O diretor da Escola Estadual Jaraguá (em Água Boa), Higor Angelo dos Santos, se deslocou em comitiva até uma escola em Curitiba (PR), em busca de novas experiências.

A Superintendente de Diversidades, Lucia Aparecida dos Santos, Coordenadora da Educação do campo e quilombola Maria Lecy David de Oliveira, Técnico Pedagógico da Educação do Campo Fabricio Eduardo Fernandes e o Diretor da Escola Agrícola de Terra Nova do Norte, Jeancarlo Martins também integraram a comitiva.

Em seu retorno, Higor fará uma explanação dessa visita.

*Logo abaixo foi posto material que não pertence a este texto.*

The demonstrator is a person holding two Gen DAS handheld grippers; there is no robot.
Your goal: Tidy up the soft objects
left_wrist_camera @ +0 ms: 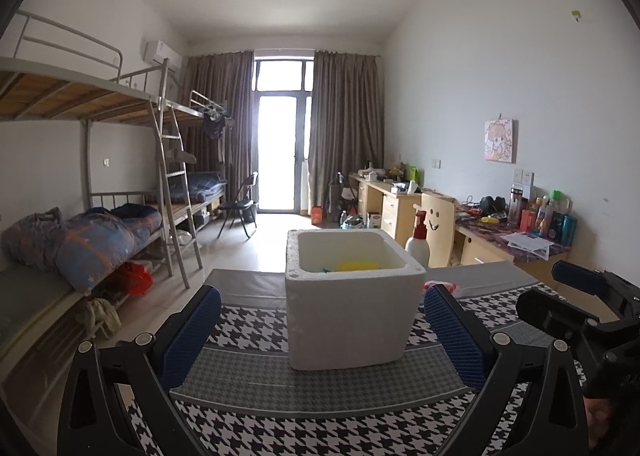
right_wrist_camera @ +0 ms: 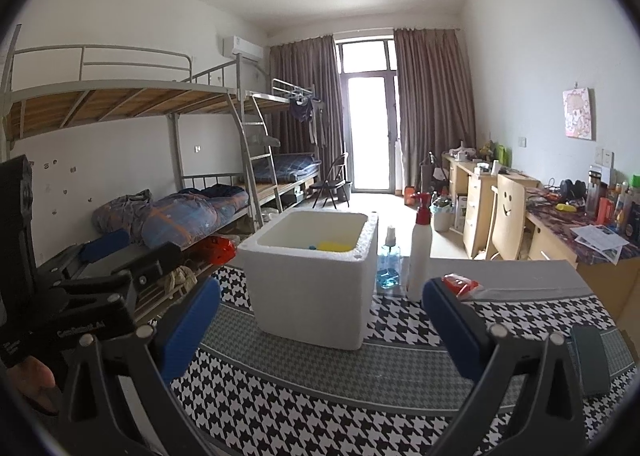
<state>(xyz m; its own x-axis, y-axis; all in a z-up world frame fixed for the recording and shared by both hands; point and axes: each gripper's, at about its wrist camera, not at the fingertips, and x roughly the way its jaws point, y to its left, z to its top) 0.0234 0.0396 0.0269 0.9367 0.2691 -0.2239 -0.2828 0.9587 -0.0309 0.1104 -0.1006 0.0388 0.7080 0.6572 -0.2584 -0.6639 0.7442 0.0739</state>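
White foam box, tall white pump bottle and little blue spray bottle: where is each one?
White foam box (right_wrist_camera: 310,296), right wrist view, front wall.
White pump bottle (right_wrist_camera: 419,256), right wrist view, middle of body.
Blue spray bottle (right_wrist_camera: 388,262), right wrist view, clear lower body.

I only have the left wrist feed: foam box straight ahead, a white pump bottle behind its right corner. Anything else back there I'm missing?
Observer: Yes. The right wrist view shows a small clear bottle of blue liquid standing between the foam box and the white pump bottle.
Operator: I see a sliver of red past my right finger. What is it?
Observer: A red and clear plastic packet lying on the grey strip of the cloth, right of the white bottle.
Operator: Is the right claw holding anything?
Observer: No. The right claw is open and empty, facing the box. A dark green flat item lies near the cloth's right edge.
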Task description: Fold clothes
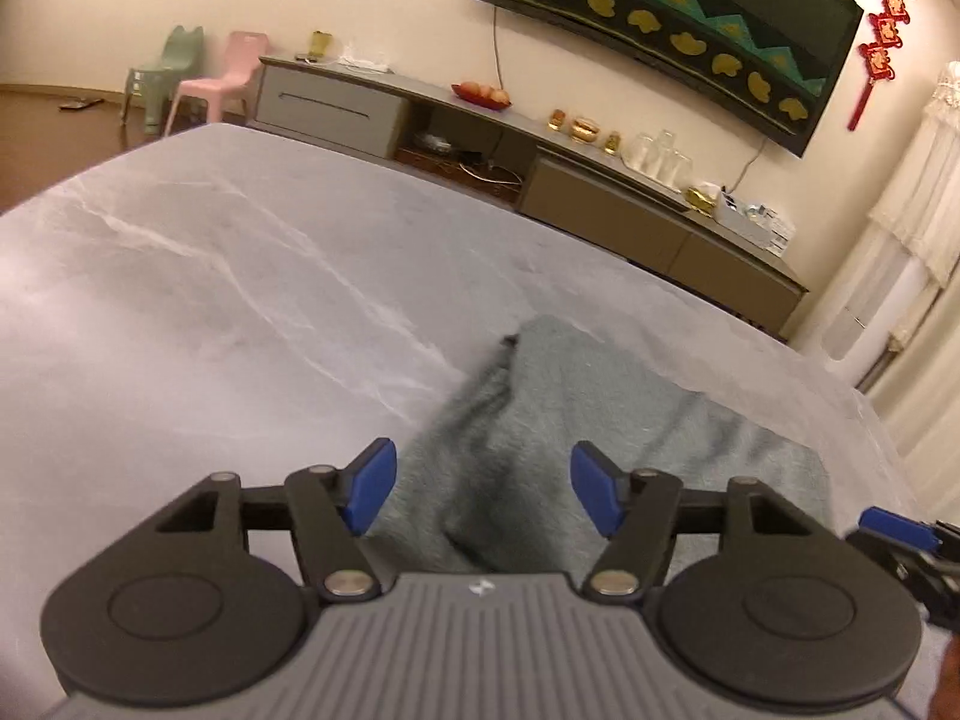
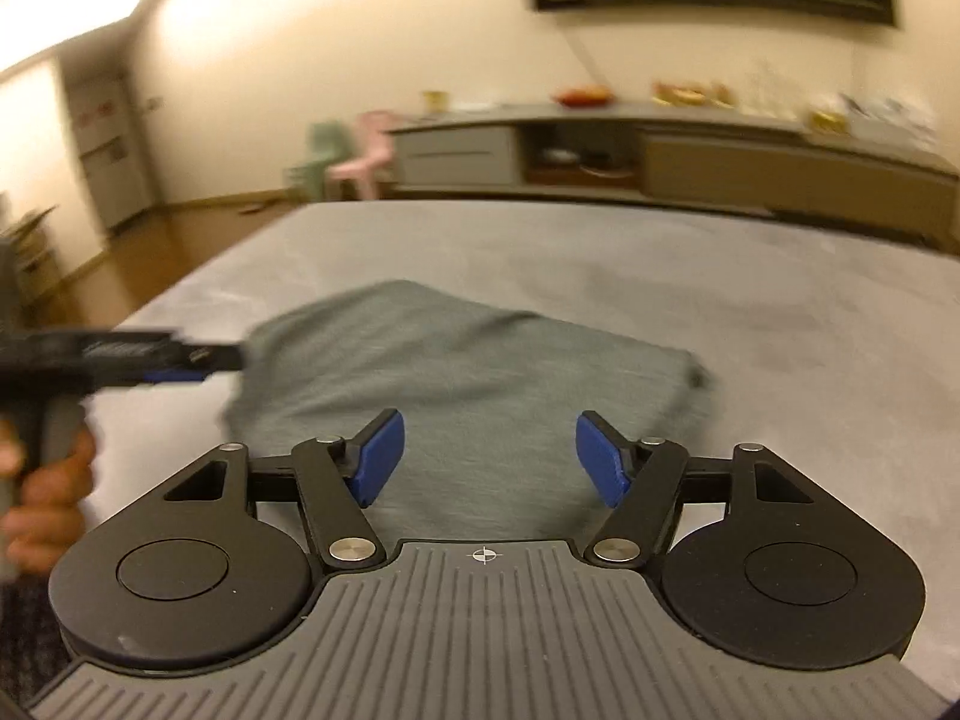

A Escola Estadual Jaraguá, fica localizada na Agrovila Central, a 55km do município de Água Boa.  Ocupa uma área de 33 hectares, e é uma entidade sem fins lucrativos que há 7 anos atua na Educação Profissionalizante.

A Unidade Escolar oferta Ensino Regular (Fundamental e Médio) na sede e em outros assentamentos como Santa Maria, Serrinha, Jandira e Gleba Martins, a escola se destaca a nível de estado também por ofertar o Curso Técnico em Agroecologia no regime de Pedagogia de Alternância com foco na Agricultura Familiar e Sustentabilidade.